Work instructions: Extract the complete listing and output it unchanged.

Information supplied:

# # # #

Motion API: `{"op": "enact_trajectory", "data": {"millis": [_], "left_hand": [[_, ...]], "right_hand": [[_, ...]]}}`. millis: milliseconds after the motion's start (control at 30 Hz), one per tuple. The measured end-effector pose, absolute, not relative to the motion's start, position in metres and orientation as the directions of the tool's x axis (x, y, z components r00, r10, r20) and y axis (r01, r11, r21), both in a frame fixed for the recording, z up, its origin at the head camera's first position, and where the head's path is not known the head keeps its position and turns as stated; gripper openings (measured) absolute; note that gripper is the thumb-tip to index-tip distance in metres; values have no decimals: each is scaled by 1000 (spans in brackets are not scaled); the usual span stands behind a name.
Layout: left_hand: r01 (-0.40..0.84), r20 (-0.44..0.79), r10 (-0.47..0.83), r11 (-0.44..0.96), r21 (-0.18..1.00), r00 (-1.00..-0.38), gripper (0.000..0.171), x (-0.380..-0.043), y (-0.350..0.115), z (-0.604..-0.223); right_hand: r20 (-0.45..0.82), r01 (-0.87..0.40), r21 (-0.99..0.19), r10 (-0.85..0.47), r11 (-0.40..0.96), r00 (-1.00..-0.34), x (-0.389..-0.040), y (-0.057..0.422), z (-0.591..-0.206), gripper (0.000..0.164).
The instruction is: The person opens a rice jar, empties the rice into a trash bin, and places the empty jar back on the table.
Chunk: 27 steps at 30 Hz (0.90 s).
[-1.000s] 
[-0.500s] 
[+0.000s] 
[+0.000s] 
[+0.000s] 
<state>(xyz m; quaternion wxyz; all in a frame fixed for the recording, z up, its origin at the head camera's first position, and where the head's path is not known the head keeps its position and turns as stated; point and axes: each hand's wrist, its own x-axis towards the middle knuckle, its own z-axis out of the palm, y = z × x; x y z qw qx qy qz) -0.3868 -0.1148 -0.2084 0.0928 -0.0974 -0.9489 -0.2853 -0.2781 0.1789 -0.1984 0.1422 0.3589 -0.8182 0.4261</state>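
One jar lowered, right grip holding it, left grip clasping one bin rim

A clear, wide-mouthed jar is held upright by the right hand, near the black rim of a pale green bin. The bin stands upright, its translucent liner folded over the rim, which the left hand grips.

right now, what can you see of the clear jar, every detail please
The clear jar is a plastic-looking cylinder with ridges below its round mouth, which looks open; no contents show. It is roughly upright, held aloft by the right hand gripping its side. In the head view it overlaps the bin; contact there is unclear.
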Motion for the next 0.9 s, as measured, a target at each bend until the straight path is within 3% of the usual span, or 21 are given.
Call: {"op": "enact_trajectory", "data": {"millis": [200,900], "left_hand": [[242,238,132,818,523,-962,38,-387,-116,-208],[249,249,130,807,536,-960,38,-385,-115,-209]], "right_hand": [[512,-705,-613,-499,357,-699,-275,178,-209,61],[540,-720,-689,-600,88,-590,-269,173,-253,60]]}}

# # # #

Written answer:
Motion API: `{"op": "enact_trajectory", "data": {"millis": [_], "left_hand": [[_, ...]], "right_hand": [[_, ...]]}}`. millis: milliseconds after the motion's start (control at 30 Hz), one per tuple. The measured end-effector pose, absolute, not relative to the motion's start, position in metres and orientation as the directions of the tool's x axis (x, y, z components r00, r10, r20) and y axis (r01, r11, r21), both in a frame fixed for the recording, z up, its origin at the head camera's first position, and where the head's path is not known the head keeps its position and turns as stated; gripper openings (measured) absolute; note that gripper is the thumb-tip to index-tip distance in metres; values have no decimals: each is scaled by 1000 (spans in brackets are not scaled); the usual span stands behind a name.
Layout: left_hand: r01 (-0.40..0.84), r20 (-0.44..0.79), r10 (-0.47..0.83), r11 (-0.44..0.96), r21 (-0.18..1.00), r00 (-1.00..-0.38), gripper (0.000..0.171), x (-0.380..-0.043), y (-0.350..0.115), z (-0.604..-0.223); right_hand: r20 (-0.45..0.82), r01 (-0.87..0.40), r21 (-0.99..0.19), r10 (-0.85..0.47), r11 (-0.40..0.96), r00 (-1.00..-0.34), x (-0.389..-0.040), y (-0.057..0.422), z (-0.591..-0.206), gripper (0.000..0.164).
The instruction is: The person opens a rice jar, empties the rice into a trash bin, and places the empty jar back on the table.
Chunk: 27 steps at 30 Hz (0.90 s).
[-1.000s] 
[-0.500s] 
[+0.000s] 
[+0.000s] 
[+0.000s] 
<state>(xyz m; quaternion wxyz; all in a frame fixed for the recording, z up, its origin at the head camera's first position, and where the head's path is not known the head keeps its position and turns as stated; point and axes: each hand's wrist, its own x-axis towards the middle knuckle, its own z-axis out of the palm, y = z × x; x y z qw qx qy qz) -0.3868 -0.1148 -0.2084 0.0928 -0.0974 -0.9489 -0.2853 -0.2781 0.1789 -0.1984 0.1422 0.3589 -0.8182 0.4261</state>
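One jar lowered, right grip holding it, left grip clasping one bin rim

A clear, wide-mouthed jar is held upright by the right hand, near the black rim of a pale green bin. The bin stands upright, its translucent liner folded over the rim, which the left hand grips.

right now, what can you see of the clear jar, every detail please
The clear jar is a plastic-looking cylinder with ridges below its round mouth, which looks open; no contents show. It is roughly upright, held aloft by the right hand gripping its side. In the head view it overlaps the bin; contact there is unclear.
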Motion for the next 0.9 s, as measured, a target at each bend until the straight path is within 3% of the usual span, or 21 are given.
Call: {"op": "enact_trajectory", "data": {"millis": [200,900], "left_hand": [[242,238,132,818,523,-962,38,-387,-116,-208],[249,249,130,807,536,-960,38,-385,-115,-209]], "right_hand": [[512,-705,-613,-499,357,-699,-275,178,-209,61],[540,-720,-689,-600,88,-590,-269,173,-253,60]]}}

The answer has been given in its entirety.